• _Work instruction_
Everything in the listing below needs restating exactly, apart from the pictures.

§

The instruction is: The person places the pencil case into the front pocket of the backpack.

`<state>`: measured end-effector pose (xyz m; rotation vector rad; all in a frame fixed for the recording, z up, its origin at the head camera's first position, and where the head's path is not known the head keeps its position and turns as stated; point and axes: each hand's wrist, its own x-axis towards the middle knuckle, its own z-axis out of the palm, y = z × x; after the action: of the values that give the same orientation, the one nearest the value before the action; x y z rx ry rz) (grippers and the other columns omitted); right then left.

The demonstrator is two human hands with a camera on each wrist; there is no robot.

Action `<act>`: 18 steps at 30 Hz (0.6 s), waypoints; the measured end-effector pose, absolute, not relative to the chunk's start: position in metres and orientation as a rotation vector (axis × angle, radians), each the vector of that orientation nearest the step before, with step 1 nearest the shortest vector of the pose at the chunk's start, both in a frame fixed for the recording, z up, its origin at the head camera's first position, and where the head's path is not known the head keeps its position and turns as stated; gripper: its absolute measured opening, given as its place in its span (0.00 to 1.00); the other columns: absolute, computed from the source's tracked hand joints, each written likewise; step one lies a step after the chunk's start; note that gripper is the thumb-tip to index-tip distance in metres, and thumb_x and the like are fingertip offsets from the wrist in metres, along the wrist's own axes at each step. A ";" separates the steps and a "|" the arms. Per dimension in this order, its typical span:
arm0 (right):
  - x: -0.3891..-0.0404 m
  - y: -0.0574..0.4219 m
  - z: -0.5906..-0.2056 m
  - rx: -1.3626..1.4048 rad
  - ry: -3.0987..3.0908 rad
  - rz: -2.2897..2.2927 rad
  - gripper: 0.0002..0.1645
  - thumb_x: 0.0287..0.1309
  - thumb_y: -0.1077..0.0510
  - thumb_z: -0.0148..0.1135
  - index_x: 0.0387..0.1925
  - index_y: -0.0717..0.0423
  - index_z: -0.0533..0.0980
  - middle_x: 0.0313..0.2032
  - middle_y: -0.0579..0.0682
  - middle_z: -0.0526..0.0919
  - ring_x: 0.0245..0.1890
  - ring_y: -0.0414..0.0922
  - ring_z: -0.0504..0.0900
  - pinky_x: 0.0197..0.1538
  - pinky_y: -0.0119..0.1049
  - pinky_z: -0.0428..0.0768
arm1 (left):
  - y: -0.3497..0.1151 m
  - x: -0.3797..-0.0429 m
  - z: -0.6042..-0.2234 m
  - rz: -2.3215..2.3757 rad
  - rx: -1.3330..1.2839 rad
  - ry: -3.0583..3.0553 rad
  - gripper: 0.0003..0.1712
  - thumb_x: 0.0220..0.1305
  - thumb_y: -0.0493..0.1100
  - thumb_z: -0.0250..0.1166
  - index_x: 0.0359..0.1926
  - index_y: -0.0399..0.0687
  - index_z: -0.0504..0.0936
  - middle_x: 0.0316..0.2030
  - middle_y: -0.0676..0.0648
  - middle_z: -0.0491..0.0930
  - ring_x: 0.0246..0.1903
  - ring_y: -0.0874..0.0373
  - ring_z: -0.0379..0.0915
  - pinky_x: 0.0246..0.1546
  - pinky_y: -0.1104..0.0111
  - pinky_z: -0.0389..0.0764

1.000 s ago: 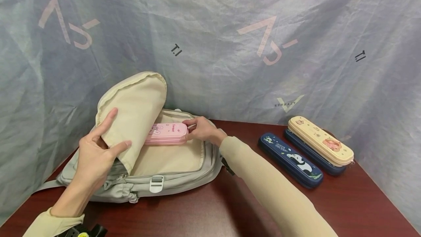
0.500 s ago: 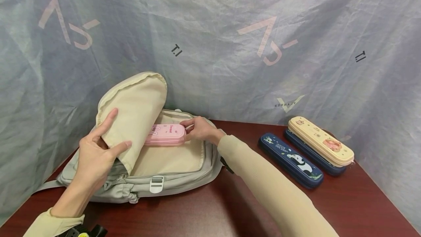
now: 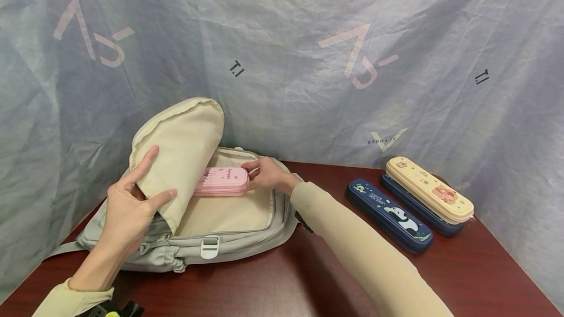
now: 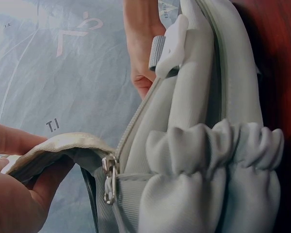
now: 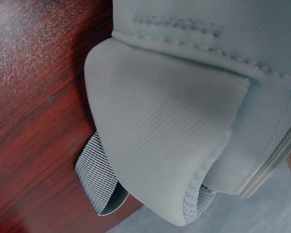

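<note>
A pale grey backpack (image 3: 240,249) lies on the table, its cream-lined front flap (image 3: 182,141) folded up toward the left. My left hand (image 3: 132,207) holds the flap's edge between thumb and fingers; the left wrist view shows that pinch beside a metal zipper pull (image 4: 109,179). Inside the opening lies a pink pencil case (image 3: 224,180) with a rabbit print, its left end hidden behind the flap. My right hand (image 3: 270,175) grips the case's right end. In the right wrist view the backpack's side (image 5: 160,107) fills most of the picture, and only a sliver of skin shows.
On the right of the table (image 3: 282,283) lies a navy panda pencil case (image 3: 389,214). Behind it, a cream pencil case (image 3: 429,187) rests on another navy case (image 3: 445,227). A grey cloth (image 3: 282,62) hangs close behind the backpack.
My right hand has shifted slightly left with the pink pencil case, which now reaches a little farther under the flap. My left hand keeps its hold on the flap.
</note>
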<state>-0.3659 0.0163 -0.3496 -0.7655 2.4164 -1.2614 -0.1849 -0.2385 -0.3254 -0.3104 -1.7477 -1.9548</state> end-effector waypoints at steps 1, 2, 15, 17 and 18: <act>-0.366 0.017 -0.350 -0.762 2.412 -1.264 0.40 0.54 0.69 0.77 0.70 0.65 0.75 0.50 0.63 0.88 0.48 0.43 0.86 0.45 0.26 0.80 | -0.238 -0.185 -0.325 -1.953 -0.308 -1.750 0.55 0.52 0.11 0.66 0.78 0.51 0.70 0.80 0.49 0.59 0.73 0.57 0.60 0.53 0.80 0.79; -0.365 0.017 -0.349 -0.758 2.418 -1.260 0.40 0.54 0.69 0.78 0.70 0.65 0.75 0.51 0.62 0.88 0.49 0.45 0.86 0.45 0.27 0.80 | -0.238 -0.185 -0.325 -1.949 -0.305 -1.753 0.55 0.52 0.11 0.66 0.78 0.51 0.70 0.80 0.50 0.59 0.74 0.57 0.59 0.53 0.80 0.78; -0.337 0.050 -0.326 -0.887 2.684 -0.926 0.34 0.56 0.64 0.78 0.65 0.60 0.81 0.62 0.57 0.83 0.58 0.53 0.83 0.53 0.39 0.85 | -0.237 -0.184 -0.325 -1.964 -0.293 -1.749 0.54 0.53 0.11 0.67 0.78 0.51 0.70 0.80 0.49 0.59 0.73 0.58 0.61 0.54 0.80 0.78; -0.330 0.059 -0.323 -0.937 2.700 -0.900 0.33 0.56 0.65 0.78 0.64 0.60 0.82 0.62 0.57 0.84 0.55 0.51 0.84 0.50 0.37 0.85 | -0.237 -0.184 -0.325 -1.971 -0.291 -1.746 0.54 0.53 0.11 0.67 0.78 0.51 0.71 0.80 0.50 0.59 0.71 0.57 0.64 0.53 0.80 0.79; -0.326 0.063 -0.322 -0.956 2.706 -0.893 0.32 0.56 0.65 0.79 0.64 0.60 0.82 0.61 0.57 0.84 0.54 0.51 0.84 0.49 0.36 0.85 | -0.238 -0.184 -0.325 -1.965 -0.292 -1.749 0.54 0.53 0.11 0.67 0.78 0.51 0.70 0.80 0.50 0.59 0.72 0.58 0.61 0.53 0.80 0.79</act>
<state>-0.3255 0.0633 -0.3220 -0.9564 2.7057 -0.8927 -0.1839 -0.2380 -0.3254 -0.2923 -1.7493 -1.9651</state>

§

• _Result for this task_
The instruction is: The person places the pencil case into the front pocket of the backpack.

`<state>`: measured end-effector pose (xyz m; rotation vector rad; all in a frame fixed for the recording, z up, its origin at the head camera's first position, and where the head's path is not known the head keeps its position and turns as stated; point and axes: each hand's wrist, its own x-axis towards the middle knuckle, its own z-axis out of the palm, y = z × x; after the action: of the values that give the same orientation, the one nearest the value before the action; x y z rx ry rz) (grippers and the other columns omitted); right then left.

The demonstrator is two human hands with a camera on each wrist; there is no robot.

Action `<act>`: 18 steps at 30 Hz (0.6 s), waypoints; the measured end-effector pose, absolute, not relative to the chunk's start: position in metres and orientation as a rotation vector (axis × angle, radians), each the vector of that orientation nearest the step before, with step 1 nearest the shortest vector of the pose at the chunk's start, both in a frame fixed for the recording, z up, its origin at the head camera's first position, and where the head's path is not known the head keeps its position and turns as stated; gripper: its absolute measured opening, given as its place in its span (0.00 to 1.00); the other columns: absolute, computed from the source's tracked hand joints, each written likewise; step one lies a step after the chunk's start; note that gripper is the thumb-tip to index-tip distance in metres, and thumb_x and the like are fingertip offsets from the wrist in metres, along the wrist's own axes at each step. A ";" separates the steps and a "|" the arms. Per dimension in this order, its typical span:
arm0 (right):
  - x: -0.3891..-0.0404 m
  - y: -0.0574..0.4219 m
  - z: -0.5906..-0.2056 m
  - rx: -1.3626..1.4048 rad
  - ry: -3.0987..3.0908 rad
  - rz: -2.2897..2.2927 rad
  - gripper: 0.0002..0.1645
  - thumb_x: 0.0287..0.1309
  - thumb_y: -0.1077..0.0510
  - thumb_z: -0.0148..0.1135
  - index_x: 0.0387..0.1925
  - index_y: -0.0717..0.0423
  - index_z: -0.0533..0.0980
  - middle_x: 0.0313..0.2032
  - middle_y: -0.0579..0.0682
  - middle_z: -0.0526..0.0919
  - ring_x: 0.0245..0.1890
  - ring_y: -0.0414..0.0922
  - ring_z: -0.0504..0.0900
  - pinky_x: 0.0197..0.1538
  - pinky_y: -0.0119..0.1049
  - pinky_z: -0.0428..0.0768
arm1 (left):
  - y: -0.3497..0.1151 m
  - x: -0.3797..-0.0429 m
  - z: -0.6042..-0.2234 m
  - rz: -2.3215..2.3757 rad
  - rx: -1.3330..1.2839 rad
  - ry: -3.0583..3.0553 rad
  - gripper: 0.0003..0.1712
  - thumb_x: 0.0220..0.1305
  - thumb_y: -0.0493..0.1100
  - thumb_z: -0.0250..0.1166
  - index_x: 0.0359..0.1926
  - index_y: -0.0399..0.0687
  - index_z: -0.0504..0.0936
  - middle_x: 0.0316..0.2030
  - middle_y: -0.0676..0.0648
  - middle_z: -0.0491..0.0930
  - ring_x: 0.0246..0.1903
  - ring_y: -0.0874..0.0373
  - ring_z: -0.0379..0.0915
  - pinky_x: 0.0246..0.1546
  - pinky_y: -0.1104..0.0111
  - pinky_z: -0.0389..0.0764

1.000 s ago: 
0.500 s ago: 
now: 
now: 
now: 

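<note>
A pale grey backpack (image 3: 240,249) lies on the table, its cream-lined front flap (image 3: 182,141) folded up toward the left. My left hand (image 3: 132,207) holds the flap's edge between thumb and fingers; the left wrist view shows that pinch beside a metal zipper pull (image 4: 109,179). Inside the opening lies a pink pencil case (image 3: 224,180) with a rabbit print, its left end hidden behind the flap. My right hand (image 3: 270,175) grips the case's right end. In the right wrist view the backpack's side (image 5: 160,107) fills most of the picture, and only a sliver of skin shows.
On the right of the table (image 3: 282,283) lies a navy panda pencil case (image 3: 389,214). Behind it, a cream pencil case (image 3: 429,187) rests on another navy case (image 3: 445,227). A grey cloth (image 3: 282,62) hangs close behind the backpack.
My right hand has shifted slightly left with the pink pencil case, which now reaches a little farther under the flap. My left hand keeps its hold on the flap.
</note>
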<state>-0.3659 0.0163 -0.3496 -0.7655 2.4164 -1.2614 -0.1849 -0.2385 -0.3254 -0.3104 -1.7477 -1.9548</state> end-effector waypoints at steps 1, 2, 15, 17 and 18: <act>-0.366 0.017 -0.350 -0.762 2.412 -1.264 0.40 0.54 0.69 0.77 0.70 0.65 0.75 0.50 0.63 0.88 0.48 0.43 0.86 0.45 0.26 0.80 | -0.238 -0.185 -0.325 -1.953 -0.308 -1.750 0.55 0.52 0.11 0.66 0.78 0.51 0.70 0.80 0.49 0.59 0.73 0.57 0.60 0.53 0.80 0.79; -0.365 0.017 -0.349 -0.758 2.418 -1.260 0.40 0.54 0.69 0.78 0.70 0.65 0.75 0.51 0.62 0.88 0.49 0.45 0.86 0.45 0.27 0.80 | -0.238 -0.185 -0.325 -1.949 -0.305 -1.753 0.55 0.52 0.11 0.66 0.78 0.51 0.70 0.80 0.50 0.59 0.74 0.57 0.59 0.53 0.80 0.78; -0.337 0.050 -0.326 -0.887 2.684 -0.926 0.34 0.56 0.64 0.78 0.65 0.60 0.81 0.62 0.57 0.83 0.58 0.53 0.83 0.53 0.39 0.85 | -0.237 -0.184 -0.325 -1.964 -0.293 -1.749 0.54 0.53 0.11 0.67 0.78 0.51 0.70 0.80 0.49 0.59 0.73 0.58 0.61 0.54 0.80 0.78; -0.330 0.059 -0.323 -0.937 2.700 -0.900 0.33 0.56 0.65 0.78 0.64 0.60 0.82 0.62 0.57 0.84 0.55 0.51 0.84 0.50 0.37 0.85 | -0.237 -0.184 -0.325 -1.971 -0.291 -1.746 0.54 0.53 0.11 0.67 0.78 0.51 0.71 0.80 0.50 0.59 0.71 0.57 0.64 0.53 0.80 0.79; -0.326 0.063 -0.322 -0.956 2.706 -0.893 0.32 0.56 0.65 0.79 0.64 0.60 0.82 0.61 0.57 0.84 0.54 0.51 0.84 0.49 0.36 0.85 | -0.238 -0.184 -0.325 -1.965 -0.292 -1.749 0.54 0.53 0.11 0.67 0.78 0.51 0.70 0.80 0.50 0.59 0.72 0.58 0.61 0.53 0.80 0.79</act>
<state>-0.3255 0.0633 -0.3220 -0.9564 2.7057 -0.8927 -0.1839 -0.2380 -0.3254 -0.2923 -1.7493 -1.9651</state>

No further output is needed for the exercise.